Let's not be used as a pawn against Chavez
December 03, 2006
By Raffique Shah
Today, the people of Venezuela go to the polls to elect a president. The election is of significance to Trinidad and Tobago because Venezuela happens to be the country closest to us. More than mere geopolitics, under President Hugo Chavez, that country has taken a leading role in hemispheric affairs as well as being a more-than-minor player in global politics. As the fifth biggest oil producing country in the world, Venezuela is also strategically poised to influence the Caribbean, as it did with the Petrocaribe initiative and several bilateral trade and aid agreements with member states of Caricom.
Based on surveys conducted in the run-up to the election, Chavez seems to hold a comfortable lead over his opponents and is expected to win handsomely. Not surprisingly, though, Chavez's popularity among the mass of poor people and the divided middle classes, is not viewed favourably by Washington. Under President George Bush, US agencies have been fanning the flames of military intervention, having failed to unseat Chavez in a protest-led coup a few years ago.
Bush and his associates have made it clear they would prefer that Venezuelans not elect Chavez. In their warped interpretation of democracy, the United States, not the people of a country, must determine who should be president or prime minister.
We saw it in elections in Palestine last year, when Hamas defeated the PLO to take control of that Parliament. To date, Hamas representatives remain unrecognised by the US and Israel. Before that, it was the Iranian people who incurred Bush's wrath by electing Ahmadinejad over his more moderate opponent.
The US State Department also openly expressed opposition to presidential candidates like Evo Morales in Bolivia and Daniel Ortega in Nicaragua. Interestingly, all of those opposed by the Bush administration have won. Indeed, the people of Central and South America have moved significantly to the left while Bush remains bogged down in Iraq with no exit strategy.
A few weeks ago I read where the opposition in Venezuela, whose candidate Manuel Rosales, has the backing of the entrenched rich, has already mapped out its post-election strategy. First, its activists have been asked to mobilise heavily to ensure a high voter turnout. Then, no doubt anticipating a Chavez victory, there is a call for protests against the fairness of the election to start from the day after the polls close. Afterwards, who knows where they would want to take their CIA-dictated agenda? We in T&T need to guard against them using our country as a base for their anti-Chavez, and by extension, anti-democratic, activities. In fact, Prime Minister Patrick Manning may be unaware of talk out there that Chavez's opponents and Washington have already decided on this; it's yet another reason why we need to pay close attention to the election and to our national security.
If Chavez wins, it won't be because he's the more handsome man in the race, or because he thumbs his nose at Washington. It's because he has delivered to the poor what generations of previous rulers from the Democratic Action (AD) and Social Christian (COPEI) parties failed to do.

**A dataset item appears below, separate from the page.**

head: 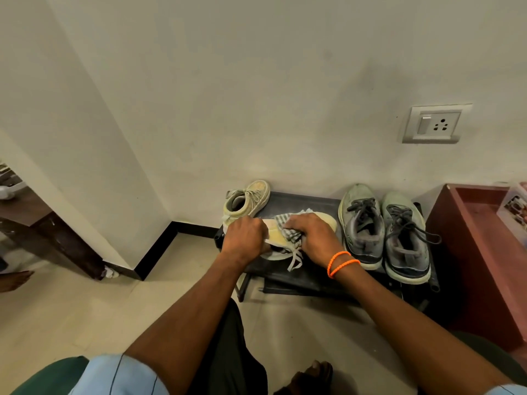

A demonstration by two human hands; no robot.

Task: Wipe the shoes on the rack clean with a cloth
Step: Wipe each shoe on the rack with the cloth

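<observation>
1. Cream shoe [275, 238] lies on its side across the rack [308, 269] just ahead of me, long axis running left to right, between my hands.
2. My left hand [245, 235] grips its heel end; my right hand [310, 232] presses the checked cloth [285, 223] onto its side, nearer the toe.
3. Beyond, its mate [246, 202] stands upright; grey pair [385, 232] sits right, unwiped, I judge.

cloth [286, 227] grey-white check; shoe [275, 236] pale yellow; rack [308, 206] black
</observation>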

Tertiary education, once the province of the rich, is now catering for 350,000 students in a unique system, not unlike the concept of our own UTT. Adult literacy and access to primary and secondary education are close to being universal. Chavez has swapped oil with Cuba in return for thousands of doctors spread across the "barrios", bringing health care to those who need it. Most of all, the oppressive poverty that stalked the ordinary people in that oil-rich country, is being systematically addressed. Chavez has made a difference, hence his popularity.
In the 1998 presidential election he polled 3.67 million votes to his opponent's 2.6 million. By 2000, when there was another election, he increased his votes to 3.75 million against 2.35 million for Cardenas. A recall referendum in 2004 saw him get the nod from 5.8 million Venezuelans with 3.9 million wanting him out. In contrast, when Bush "stole" the US presidential election in 2000, he polled fewer votes than Al Gore. The Carter Center and the OAS will have hundreds of observers at today's election, which, hopefully, will proceed without incident.
When votes were being counted after one election at which Jimmy Carter was himself present, he said of the Venezuelan exercise: "I might project results that will be much more satisfactory than they were in 2000 in Florida." That was when there were lingering doubts over what transpired in that state that gave Bush the edge over Gore. Bush has no moral or other authority to pronounce on the Venezuelan election: that is for the Venezuelan people to do.
Chavez's Bolivarian revolution has not affected us adversely. If anything, Chavez has reached out to us in the Caribbean in a way no previous Venezuelan president has. For that alone he deserves our impartiality if not our support. It's the least we can do for a country that is of future strategic interest to Trinidad and Tobago.